La Pyramide is the crown jewel among all the tall towers vying for attention in “Little Manhattan” opposite the Ébrié Lagoon. Yet it doesn’t get any attention at all. Battered, bruised and broken, it illustrates a tragic departure between ambition and reality.

Built to Italian architect Olivieri’s considerate plans between 1969 and 1973, it was supposed to herald a new era as part of the Ivorian “economic miracle” of the 1970s.

Olivieri took the local climate into account – Abidjan is hot! – so he created an open exposed structure with plenty of air circulation through the spacious interior. Aluminum panels on the outside of the pyramid offered shelter from the sunlight and boosted spaceship credentials.

Olivieri designed La Pyramide with the local markets in mind, creating an open shopping mall-type market on the bottom levels, with studios, offices, and restaurants above. Funky curved escalators took visitors between levels and maintained the space-age vibe. Three basement levels were to house a supermarket, nightclub, and 180-space carpark.




















“According to Olivieri, La Pyramide’s distinctive shape, far from a pure geometrical composition, draws from a formal abstraction of precolonial African bird figurines,” writes Guillermo S. Arsuaga, who visited Olivieri’s daughter to see the architect’s archive in Verona. “The interest in anchoring the building in African culture was reinforced in Olivieri’s reference to his conception of La Pyramide as a ‘large covered market,’ in effect a modern reinterpretation of the traditional African market, which served similarly important social and cultural functions.”

I knew none of this when I walked by on my way to work one day. I just saw this magnificent-looking ruin stretching 63 meters above and knew I had to get in for a closer look. I was in Abidjan for a month to cover the Africa Cup of Nations for my real job, so thought I’d have loads of opportunities. In the end, I only had one, and I’m glad I took it.

As a privileged white man born into far better circumstances than most of the locals, I was nervous of going into a place I assumed would be full of squatters who would understandably see my white hide as an opportunity to improve their lot, especially when I’m waving a fancy camera and gimbal around. We really take our comforts for granted. The inequality is obscene.

One day, I asked a fella who was sitting outside if it was possible to go in. He said it was, “BUT DO NOT GO UP THE STAIRS!” He didn’t say what was up the stairs, he wouldn’t, but I assumed it was bad.

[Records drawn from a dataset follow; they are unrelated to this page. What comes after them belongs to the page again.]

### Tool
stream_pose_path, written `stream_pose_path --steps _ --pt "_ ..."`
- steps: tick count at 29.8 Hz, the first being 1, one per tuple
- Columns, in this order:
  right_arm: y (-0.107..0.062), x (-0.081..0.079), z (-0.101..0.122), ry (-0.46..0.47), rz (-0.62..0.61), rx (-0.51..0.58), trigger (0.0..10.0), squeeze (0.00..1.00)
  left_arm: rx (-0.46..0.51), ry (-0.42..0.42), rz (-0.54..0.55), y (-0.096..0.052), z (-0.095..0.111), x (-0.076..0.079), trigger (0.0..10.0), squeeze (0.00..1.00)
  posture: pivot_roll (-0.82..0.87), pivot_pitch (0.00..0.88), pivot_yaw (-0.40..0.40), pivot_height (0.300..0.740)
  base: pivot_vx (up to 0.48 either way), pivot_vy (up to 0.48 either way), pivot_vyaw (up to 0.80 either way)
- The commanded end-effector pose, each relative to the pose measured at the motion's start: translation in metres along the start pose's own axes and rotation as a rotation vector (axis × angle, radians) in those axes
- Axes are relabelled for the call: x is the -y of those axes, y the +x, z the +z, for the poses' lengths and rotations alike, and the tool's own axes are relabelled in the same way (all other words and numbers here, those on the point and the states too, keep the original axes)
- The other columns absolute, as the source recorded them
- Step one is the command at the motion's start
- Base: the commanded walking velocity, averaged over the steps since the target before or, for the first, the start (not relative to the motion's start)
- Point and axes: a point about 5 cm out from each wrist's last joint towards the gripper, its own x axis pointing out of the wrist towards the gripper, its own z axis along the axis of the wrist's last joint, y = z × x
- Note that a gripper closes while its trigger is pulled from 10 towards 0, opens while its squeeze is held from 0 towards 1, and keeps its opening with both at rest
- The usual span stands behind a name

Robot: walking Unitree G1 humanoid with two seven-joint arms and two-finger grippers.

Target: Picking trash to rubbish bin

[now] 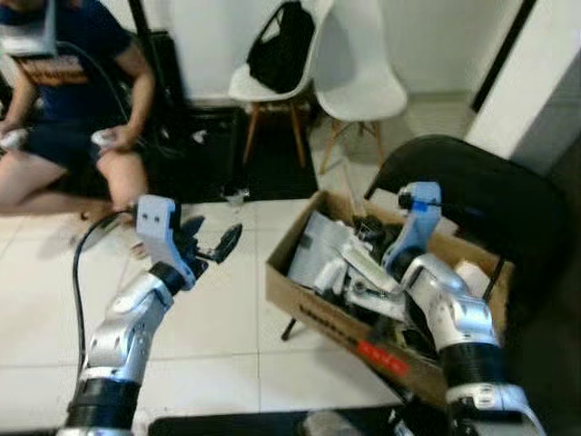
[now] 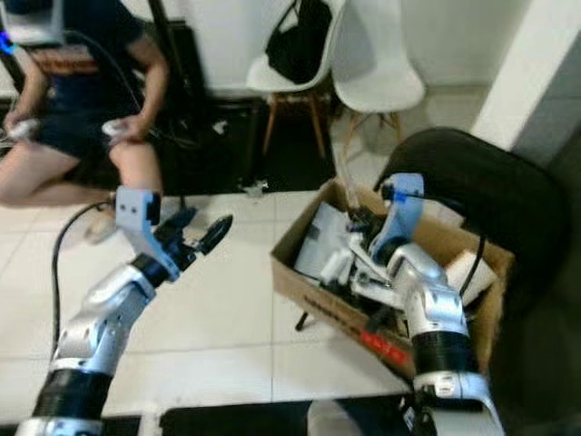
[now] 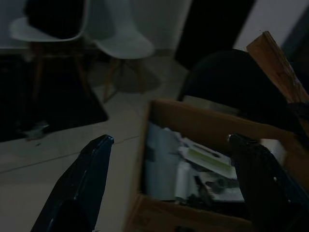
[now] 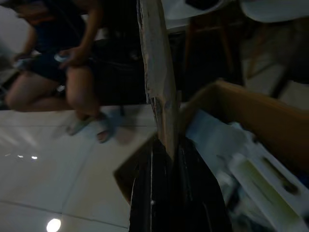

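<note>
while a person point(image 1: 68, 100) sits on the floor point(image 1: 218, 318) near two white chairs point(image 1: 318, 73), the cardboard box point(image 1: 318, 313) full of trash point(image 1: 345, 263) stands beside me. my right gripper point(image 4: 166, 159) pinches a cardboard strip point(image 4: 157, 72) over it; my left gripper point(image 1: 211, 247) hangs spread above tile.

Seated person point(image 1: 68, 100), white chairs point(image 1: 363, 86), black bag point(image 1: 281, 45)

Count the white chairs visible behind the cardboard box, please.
2. One white chair stands by the far wall with a black bag on its seat; the second white chair stands right beside it, nearer the cardboard box. Others may be out of frame.
</note>
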Motion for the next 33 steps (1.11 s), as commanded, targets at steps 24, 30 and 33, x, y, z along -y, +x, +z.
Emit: stream_pose_path --steps 24,30,33 --pt "0.002 0.001 -0.002 -0.109 -0.056 -0.007 10.0 0.53 -0.010 -0.001 0.003 0.000 -0.002 -0.002 10.0 0.00 -0.10 0.000 0.029 0.740 0.000 0.000 -0.62" --pt "-0.003 0.012 0.005 -0.003 -0.124 0.071 10.0 1.00 -0.010 0.001 0.003 0.000 -0.001 -0.002 10.0 0.00 -0.10 0.000 0.029 0.740 0.000 0.000 0.00" --pt "-0.002 0.011 0.005 0.003 -0.111 0.066 10.0 1.00 -0.009 0.001 0.002 0.000 -0.001 -0.001 10.0 0.00 -0.11 0.000 0.028 0.740 0.000 0.000 0.00"
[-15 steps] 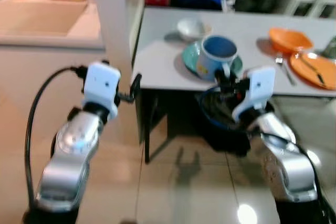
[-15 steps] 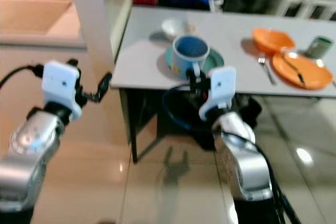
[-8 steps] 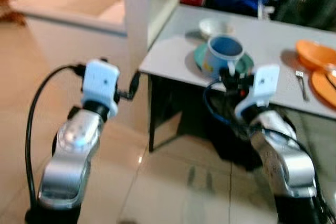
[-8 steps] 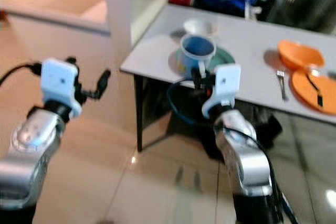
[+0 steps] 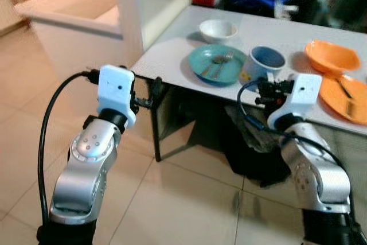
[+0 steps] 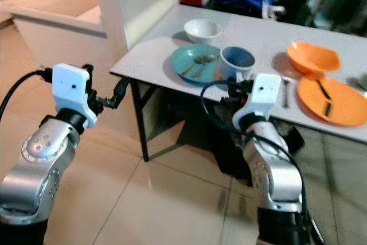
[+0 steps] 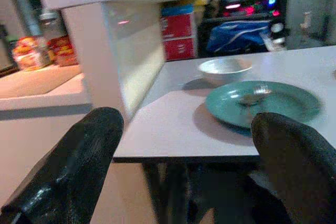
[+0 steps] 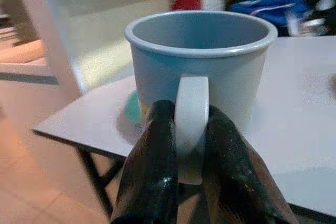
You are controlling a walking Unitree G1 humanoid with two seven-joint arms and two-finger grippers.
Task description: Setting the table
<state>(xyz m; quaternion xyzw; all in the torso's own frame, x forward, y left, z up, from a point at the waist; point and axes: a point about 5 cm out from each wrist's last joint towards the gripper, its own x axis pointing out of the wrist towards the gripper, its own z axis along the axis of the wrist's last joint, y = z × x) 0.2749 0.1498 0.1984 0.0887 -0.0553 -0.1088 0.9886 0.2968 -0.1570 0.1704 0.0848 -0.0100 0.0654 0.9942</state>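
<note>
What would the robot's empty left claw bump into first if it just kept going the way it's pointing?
Probably the near edge of the white table. The left gripper is open and aimed at that edge, with the teal plate and white bowl farther back on top. Depth is hard to judge, so it might slip just under the tabletop.

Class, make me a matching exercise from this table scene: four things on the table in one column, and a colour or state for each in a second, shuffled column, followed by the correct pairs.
Things
1. mug
2. teal plate
3. white bowl
4. orange plate

States
A. nearest the far edge of the table
B. held by its handle in the right gripper
C. carries a spoon and a fork
D. at the table's right end

Pairs: 1-B, 2-C, 3-A, 4-D
</note>
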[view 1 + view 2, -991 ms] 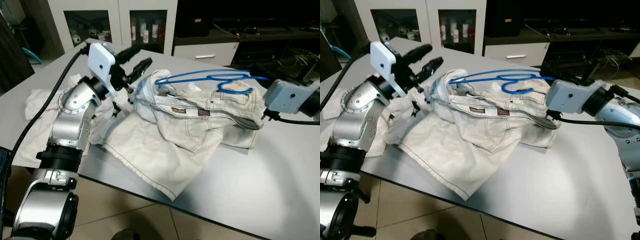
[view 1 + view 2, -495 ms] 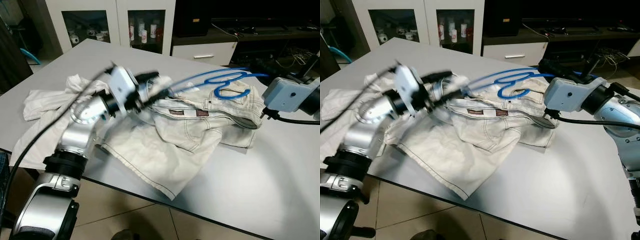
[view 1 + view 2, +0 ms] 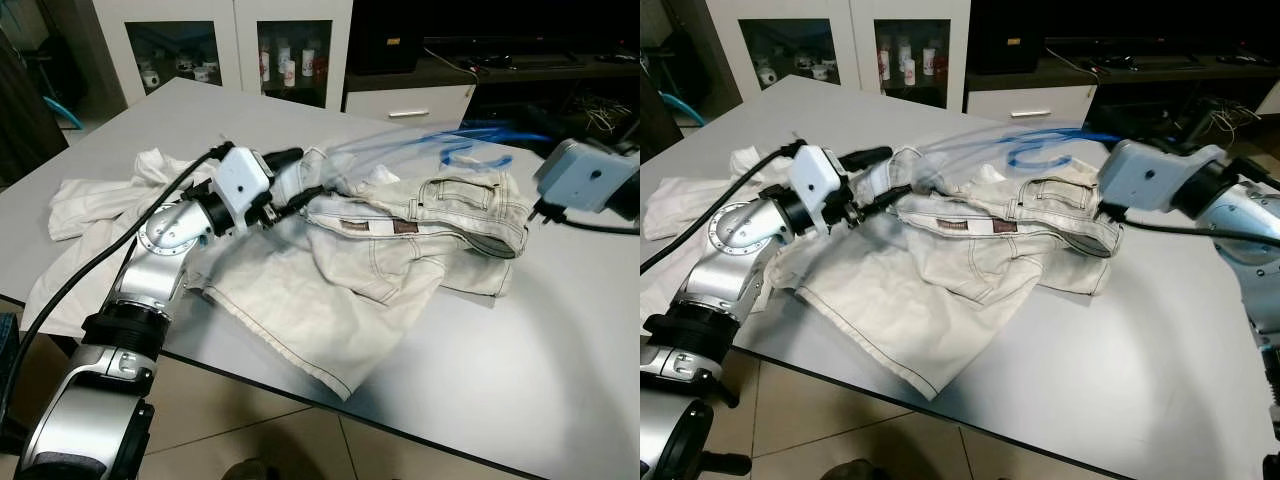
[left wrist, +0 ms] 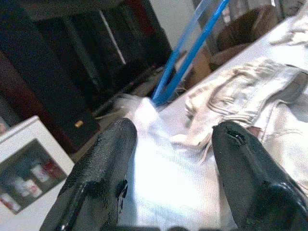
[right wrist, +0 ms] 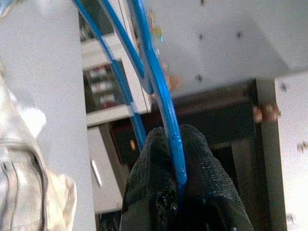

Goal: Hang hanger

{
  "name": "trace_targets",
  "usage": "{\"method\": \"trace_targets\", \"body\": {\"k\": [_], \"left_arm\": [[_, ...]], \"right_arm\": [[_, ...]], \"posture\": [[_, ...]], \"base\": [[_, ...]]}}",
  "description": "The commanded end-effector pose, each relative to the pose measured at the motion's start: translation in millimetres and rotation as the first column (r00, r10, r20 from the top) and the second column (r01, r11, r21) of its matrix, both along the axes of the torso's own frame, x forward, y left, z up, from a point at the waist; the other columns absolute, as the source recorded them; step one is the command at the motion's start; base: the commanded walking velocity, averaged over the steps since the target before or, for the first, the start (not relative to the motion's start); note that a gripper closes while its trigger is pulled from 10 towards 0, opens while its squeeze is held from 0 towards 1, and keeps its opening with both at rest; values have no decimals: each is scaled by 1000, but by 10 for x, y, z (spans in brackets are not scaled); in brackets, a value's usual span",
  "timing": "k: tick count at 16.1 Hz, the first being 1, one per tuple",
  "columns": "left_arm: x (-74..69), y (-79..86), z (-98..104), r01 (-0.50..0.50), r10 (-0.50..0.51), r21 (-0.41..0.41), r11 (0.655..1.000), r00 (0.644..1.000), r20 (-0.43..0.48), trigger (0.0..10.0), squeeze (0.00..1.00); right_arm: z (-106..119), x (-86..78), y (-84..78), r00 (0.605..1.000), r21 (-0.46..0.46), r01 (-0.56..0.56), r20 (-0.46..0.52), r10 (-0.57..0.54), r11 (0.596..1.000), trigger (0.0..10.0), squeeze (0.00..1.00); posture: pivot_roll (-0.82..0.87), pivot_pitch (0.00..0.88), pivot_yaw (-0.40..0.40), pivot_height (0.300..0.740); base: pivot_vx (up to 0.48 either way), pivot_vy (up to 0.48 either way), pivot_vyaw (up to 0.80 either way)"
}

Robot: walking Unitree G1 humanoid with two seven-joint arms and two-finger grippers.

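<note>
My right gripper [image 5: 180,211] is clamped on the blue hanger [image 5: 154,82], the thin plastic pinched between my two black fingers [image 5: 149,192]; in the eye views the hanger is a blurred blue streak lifted just above the far edge of the pale denim shorts [image 3: 420,215], near my right wrist at the right side of the bench [image 3: 520,370]; one end of it runs into the bunched cloth at my left side. My left gripper [image 4: 168,144] has its fingers [image 4: 103,168] spread apart, with white fabric lying between them and the blue wire rising out of that fabric just ahead; from above, that gripper [image 3: 300,180] reaches into the waistband end of the shorts. The shorts sprawl across the middle of the bench, one leg draped toward the near edge; a crumpled white garment [image 3: 90,205] lies at my left, partly under my left arm. Beyond the bench stand a white glass-fronted cabinet [image 3: 240,50] and a dark low unit [image 3: 520,70].
</note>
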State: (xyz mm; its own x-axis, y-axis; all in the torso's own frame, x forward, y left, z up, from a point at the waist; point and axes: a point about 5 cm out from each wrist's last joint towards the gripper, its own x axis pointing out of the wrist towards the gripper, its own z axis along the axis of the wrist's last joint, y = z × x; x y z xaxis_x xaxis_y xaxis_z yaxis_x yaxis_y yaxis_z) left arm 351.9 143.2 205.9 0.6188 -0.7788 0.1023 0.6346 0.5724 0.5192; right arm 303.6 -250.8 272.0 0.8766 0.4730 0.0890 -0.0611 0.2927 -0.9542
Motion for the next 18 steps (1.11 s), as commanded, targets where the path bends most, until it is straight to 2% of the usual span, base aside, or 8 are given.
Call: {"method": "trace_targets", "body": {"k": [1, 2, 4, 7, 10, 13, 17, 18], "left_arm": [[29, -20, 165, 5, -3, -40, 999, 999, 42, 10000, 0], [16, -16, 183, 25, -23, -39, 999, 999, 39, 10000, 0], [-10, -1, 117, 51, -52, 26, 998, 998, 22, 10000, 0], [28, 14, 96, 14, -15, 28, 1000, 999, 32, 10000, 0], [84, 9, 125, -38, 37, 25, 999, 997, 60, 10000, 0], [164, -8, 172, -99, 98, 0, 995, 992, 75, 10000, 0], [183, -96, 124, -79, 79, 1, 997, 996, 51, 10000, 0], [178, -107, 117, -71, 71, 3, 997, 996, 51, 4510, 0]], "right_arm": [[97, 7, -124, 997, 7, 65, 46, -65, 998, 10000, 0], [95, 10, -137, 996, 13, 72, 49, -73, 997, 10000, 0], [123, 9, -120, 996, 25, 59, 62, -61, 998, 10000, 0], [141, -32, 11, 997, 37, -34, 72, 31, 999, 10000, 0], [226, -102, 108, 992, 88, -103, 84, 95, 991, 10000, 0], [356, -182, 142, 986, 110, -142, 104, 131, 984, 10000, 0], [449, -214, 135, 983, 136, -150, 128, 133, 979, 10000, 0], [448, -215, 136, 983, 136, -150, 126, 133, 979, 10000, 0]], "posture": [[37, 0, -19, 723], [38, 0, -18, 723], [41, 0, -16, 723], [44, 0, -17, 723], [41, 0, -14, 723], [34, 0, -11, 723], [31, 0, -10, 723], [31, 0, -10, 723]], "base": [[0, 0, 0], [0, 0, 0], [0, 0, 0], [0, 0, 0], [0, 0, 0], [0, 0, 0], [0, 0, 0], [0, 0, 0]]}}
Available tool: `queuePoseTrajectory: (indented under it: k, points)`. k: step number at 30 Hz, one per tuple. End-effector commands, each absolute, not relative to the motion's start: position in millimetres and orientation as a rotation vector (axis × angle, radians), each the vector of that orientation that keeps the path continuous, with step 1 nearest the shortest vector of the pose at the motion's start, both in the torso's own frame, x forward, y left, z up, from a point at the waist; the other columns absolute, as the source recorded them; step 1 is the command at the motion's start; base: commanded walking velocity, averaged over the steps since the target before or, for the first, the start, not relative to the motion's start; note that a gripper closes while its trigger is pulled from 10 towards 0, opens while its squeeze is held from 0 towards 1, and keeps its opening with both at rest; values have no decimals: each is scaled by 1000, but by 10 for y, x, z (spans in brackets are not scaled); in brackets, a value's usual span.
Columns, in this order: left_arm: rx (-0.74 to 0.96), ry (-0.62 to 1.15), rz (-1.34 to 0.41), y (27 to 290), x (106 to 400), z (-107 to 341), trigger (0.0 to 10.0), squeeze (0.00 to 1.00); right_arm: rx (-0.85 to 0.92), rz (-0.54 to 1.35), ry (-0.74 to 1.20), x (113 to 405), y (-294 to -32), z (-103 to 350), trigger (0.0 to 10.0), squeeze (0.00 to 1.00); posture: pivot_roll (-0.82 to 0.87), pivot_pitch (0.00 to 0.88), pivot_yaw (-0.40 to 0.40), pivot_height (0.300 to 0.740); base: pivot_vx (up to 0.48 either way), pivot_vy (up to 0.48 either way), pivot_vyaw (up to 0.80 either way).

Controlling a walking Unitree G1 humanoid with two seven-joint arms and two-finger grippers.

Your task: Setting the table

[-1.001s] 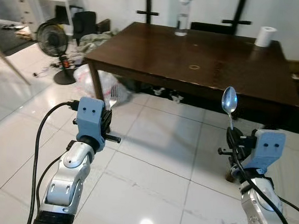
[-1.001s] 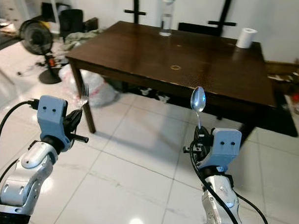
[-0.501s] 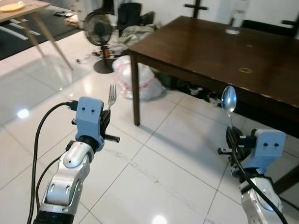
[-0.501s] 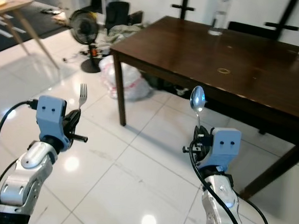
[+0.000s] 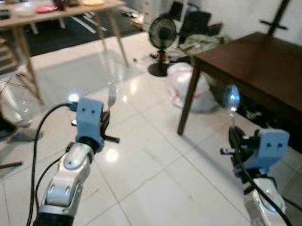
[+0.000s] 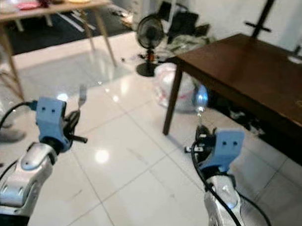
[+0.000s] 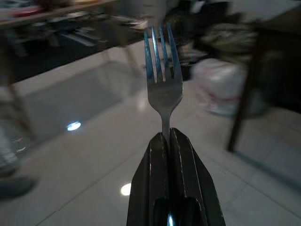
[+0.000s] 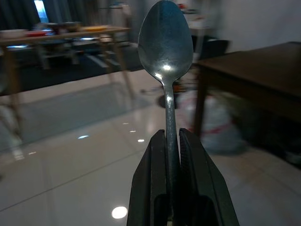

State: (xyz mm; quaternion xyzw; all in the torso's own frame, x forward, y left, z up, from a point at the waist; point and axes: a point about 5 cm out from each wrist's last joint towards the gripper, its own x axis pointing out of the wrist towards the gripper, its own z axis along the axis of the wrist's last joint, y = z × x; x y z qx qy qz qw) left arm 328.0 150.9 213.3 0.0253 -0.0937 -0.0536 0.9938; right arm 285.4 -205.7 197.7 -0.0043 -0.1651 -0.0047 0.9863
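A silver fork [image 5: 112, 94] stands upright in my left gripper [image 5: 105, 122], which is shut on its handle; the left wrist view has the tines [image 7: 162, 66] rising above the closed fingers [image 7: 160, 155]. My right gripper [image 5: 233, 133] is shut on a silver spoon [image 5: 232, 96], bowl up, also seen as the spoon [image 8: 164, 37] in the right wrist view. Both grippers hang over the white tiled floor. A dark wooden table [image 5: 262, 62] stands ahead to the right, its near corner leg [image 5: 187, 102] beyond the spoon.
A light wooden table [image 5: 55, 10] with dishes on it stands at the far left. A black floor fan [image 5: 161, 31] and a white plastic bag [image 5: 194, 89] sit beside the dark table. A chair [image 5: 6, 58] stands at the left edge. The picture is blurred.
The camera has swung left: the dark table has slid to the picture's right and the light table has come into view. Both grippers still hold fork and spoon upright.
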Motion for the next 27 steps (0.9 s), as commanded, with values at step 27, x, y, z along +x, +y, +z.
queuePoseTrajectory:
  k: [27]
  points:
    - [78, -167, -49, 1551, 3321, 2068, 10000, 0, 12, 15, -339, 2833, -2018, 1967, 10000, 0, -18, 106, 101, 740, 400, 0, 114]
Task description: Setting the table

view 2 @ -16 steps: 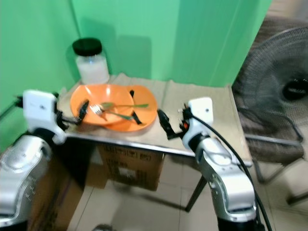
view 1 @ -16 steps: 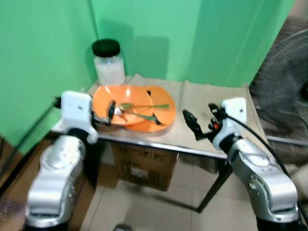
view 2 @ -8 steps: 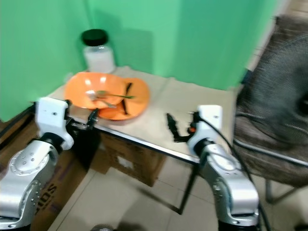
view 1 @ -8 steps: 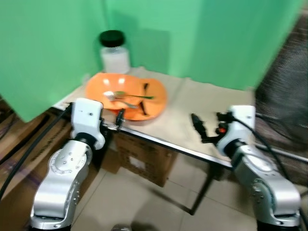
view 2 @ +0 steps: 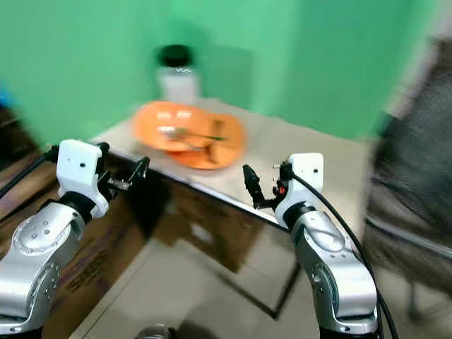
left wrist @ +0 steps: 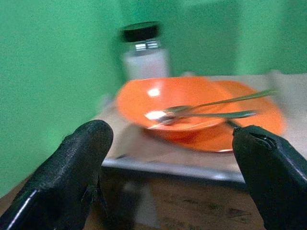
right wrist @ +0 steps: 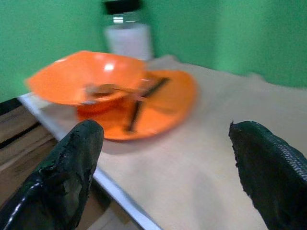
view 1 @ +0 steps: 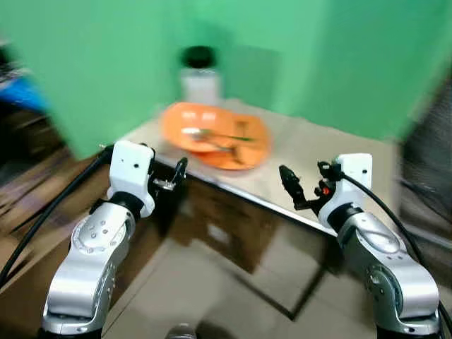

I hummed and hawed. I asked other people about La Pyramide over the next weeks. They seemed as curious as I was, but none had been inside, nor could they tell me what dangers lurked in the three-sided tower.

A journalist from Cameroon agreed to come with me – she didn’t seem nervous at all! And as it turned out, maybe the dangers were all in my head.

A security woman outside told us that Ivorians took shelter in La Pyramide during the civil war. There were two civil wars, the first from 2002-07, and the next from 2010-11. I guess people sheltered there during both.

But the building had been abandoned long before that and the security guard didn’t know why. Subsequent research indicates that high maintenance costs and a lack of space were the problem.

State-run real estate company Socipec SA maintained ownership after it was built. But the company was liquidated in 1980 and La Pyramide became an administrative building managed by state services, who collected rents. Most of the occupants left or were forced to leave in the mid-1980s during an economic downturn, and the building’s condition deteriorated in the years that followed.

In 2010, La Pyramide was sold to a company called Les Pharaons (The Pharaohs) for 500 million CFA, of which 413.3 million was to be paid to the state, which of course never got the money. This was to be expected – it’s not like pharaohs ever paid for pyramids before.

La Pyramide stayed abandoned after this dodgy deal. The pharaohs were evidently just planning for the future and had snapped it up to use as a tomb. Again, anyone with a basic knowledge of history might have predicted this. It’s a grave matter.

The state wasn’t happy with this state of affairs. In 2021, Bruno Koné, the Ivorian minister of construction, housing and urban planning, announced that it had reacquired La Pyramide after settling the dispute. No doubt more dodgy dealings were involved.

“This building has always been the property of the state of Côte d’Ivoire,” Koné said. “The rehabilitation projects we had already started working on a few years ago can be put back on the table now.”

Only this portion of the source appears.